2. Before using the wire spring tensioner, check whether the hook structure and installation of the wire spring are firm, so as to avoid slipping and injury accidents.
3. The maximum pulling distance of the steel wire spring tensioner is 150 cm, and the pulling force of each spring is about 6 kg. Don't stretch it too long, or it will make the wire spring lose its elasticity.
4. Steel wire springs, steel wire ropes or rubber strip (belts and pipes) that have been stored for a long time shall not be used again if they rust or harden, so as not to break during stretching.
5. Before using the wire spring tensioner or rubber band tensioner, one end of the tensioner should be firmly fixed on other objects to prevent slipping or sudden rebound from causing injury accidents.

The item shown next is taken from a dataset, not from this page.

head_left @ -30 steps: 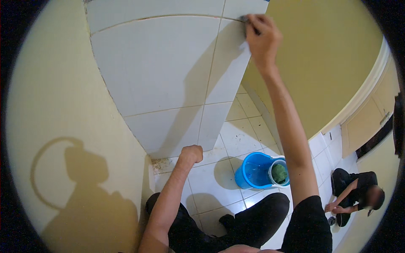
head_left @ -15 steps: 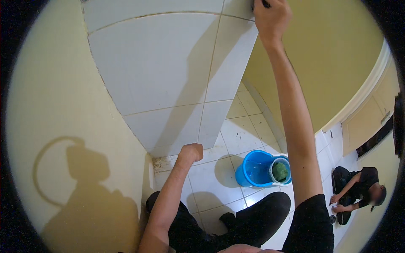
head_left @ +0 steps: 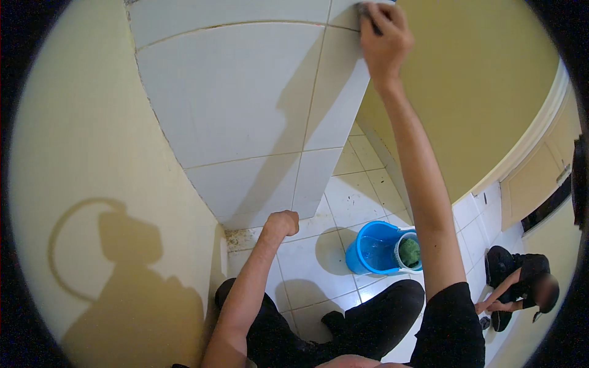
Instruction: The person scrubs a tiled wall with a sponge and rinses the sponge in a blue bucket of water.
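Note:
My right hand (head_left: 383, 40) is raised high against the white tiled wall panel (head_left: 245, 110), its fingers closed on a small dark tool (head_left: 367, 11) pressed at a grout line near the panel's top right edge. What kind of tool it is cannot be told. My left hand (head_left: 283, 222) is a closed fist with nothing in it, resting against the foot of the tiled panel just above the floor. My legs in black trousers are bent beneath me.
A blue bucket (head_left: 375, 247) with water and a green cloth in its strainer stands on the white floor tiles to my right. Dirty grout marks lie at the panel's base (head_left: 239, 236). Another person in black (head_left: 521, 285) crouches at the lower right. Yellow walls flank the panel.
My right hand has moved up along the tile edge toward the top of the panel, then eased slightly down and left. My left fist has stayed at the panel's base.

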Demonstrator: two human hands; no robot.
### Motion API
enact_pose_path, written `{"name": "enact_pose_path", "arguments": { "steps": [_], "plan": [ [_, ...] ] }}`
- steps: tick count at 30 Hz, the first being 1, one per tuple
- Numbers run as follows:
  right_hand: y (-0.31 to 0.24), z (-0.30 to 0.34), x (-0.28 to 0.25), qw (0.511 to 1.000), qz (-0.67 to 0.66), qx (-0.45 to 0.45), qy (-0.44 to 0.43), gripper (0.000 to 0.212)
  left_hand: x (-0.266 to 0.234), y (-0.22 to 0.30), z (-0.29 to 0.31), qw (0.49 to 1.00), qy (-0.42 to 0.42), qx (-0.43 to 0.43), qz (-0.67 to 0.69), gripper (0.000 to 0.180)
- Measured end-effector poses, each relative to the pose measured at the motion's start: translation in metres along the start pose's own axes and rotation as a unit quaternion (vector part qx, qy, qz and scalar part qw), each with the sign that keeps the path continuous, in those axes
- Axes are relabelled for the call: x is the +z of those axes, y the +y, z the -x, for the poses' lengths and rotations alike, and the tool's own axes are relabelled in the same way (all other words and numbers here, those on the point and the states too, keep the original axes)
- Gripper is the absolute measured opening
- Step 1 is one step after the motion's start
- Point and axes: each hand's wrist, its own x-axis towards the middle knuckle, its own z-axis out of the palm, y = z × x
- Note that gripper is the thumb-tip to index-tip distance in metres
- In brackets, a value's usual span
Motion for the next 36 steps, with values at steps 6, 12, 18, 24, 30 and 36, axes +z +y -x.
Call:
{"name": "enact_pose_path", "arguments": {
  "steps": [6, 12, 18, 24, 30, 36],
  "plan": [
    [-0.014, 0.034, -0.006, 0.987, -0.071, -0.077, -0.119, 0.015, -0.012, 0.003, 0.014, 1.0, -0.001, -0.001, 0.008, 0.033],
    [-0.026, 0.03, 0.007, 0.978, -0.136, -0.107, -0.115, 0.013, -0.005, -0.003, 0.006, 1.0, -0.007, 0.0, 0.003, 0.033],
    [-0.026, -0.024, 0.017, 0.998, -0.068, -0.001, -0.021, 0.01, -0.011, -0.003, 0.01, 1.0, -0.001, -0.009, 0.009, 0.032],
    [-0.04, 0.029, 0.023, 0.952, -0.152, -0.199, -0.173, 0.015, -0.01, 0.001, 0.012, 1.0, -0.001, -0.006, 0.011, 0.031],
    [-0.038, 0.003, 0.021, 0.996, -0.062, -0.026, -0.057, 0.011, -0.014, 0.008, 0.014, 1.0, -0.003, 0.008, 0.001, 0.031],
    [-0.084, 0.104, 0.012, 0.964, -0.136, -0.17, -0.15, 0.019, -0.014, 0.0, 0.017, 1.0, -0.007, 0.0, -0.01, 0.032]
  ]
}}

6. When using the wire spring stretcher, wear long-sleeved sportswear and sweatpants, and the wire stretcher should not be close to the body to prevent the wire spring from pinching the skin and hair when stretching and contracting.
7. When using the wire spring tensioner, each wire spring must be hooked on the big circle and pulled by hand holding the handle. Don't pull with several big rings, in case the force is too concentrated on the wire spring ring, which will cause the wire spring to break.
8. After using the tensioner, be sure to wipe off the rubber strip, wire spring and sweat on the handle or handle. Rub some lubricating oil on the wire spring, heavy hammer wire rope, pulley and lever shaft every once in a while to prevent rust.
9. After the action is completed, it is necessary to use muscle strength to control the slow recovery of the spring, the pimp or the heavy hammer, which can not only avoid the collision and overlap of the spring, the pimp or the heavy hammer wire rope, but also give full play to the unique advantages of the tensioner's "retreat" movement, so that the muscles can be stimulated to the maximum extent and the best sports effect can be obtained.
10. Before using the pulley weight tensioner, it is necessary to check the firmness of the tensioner. Don't pull the pulley weight tensioner, but push it when it is picked up, so as to prevent injury accidents caused by equipment failure and scattering. It is necessary to check whether the bolts of the pulley weight tensioner are inserted in place, whether the screws are loose and fall off, whether the wire rope is firm, and whether the grip and pulley are installed firmly, so as to prevent problems before they happen.
1 1. In the process of using the stretcher, we should develop the good habit of using protective articles such as palm guards, grip belts, half-finger gloves, knee pads, belts and wrist guards.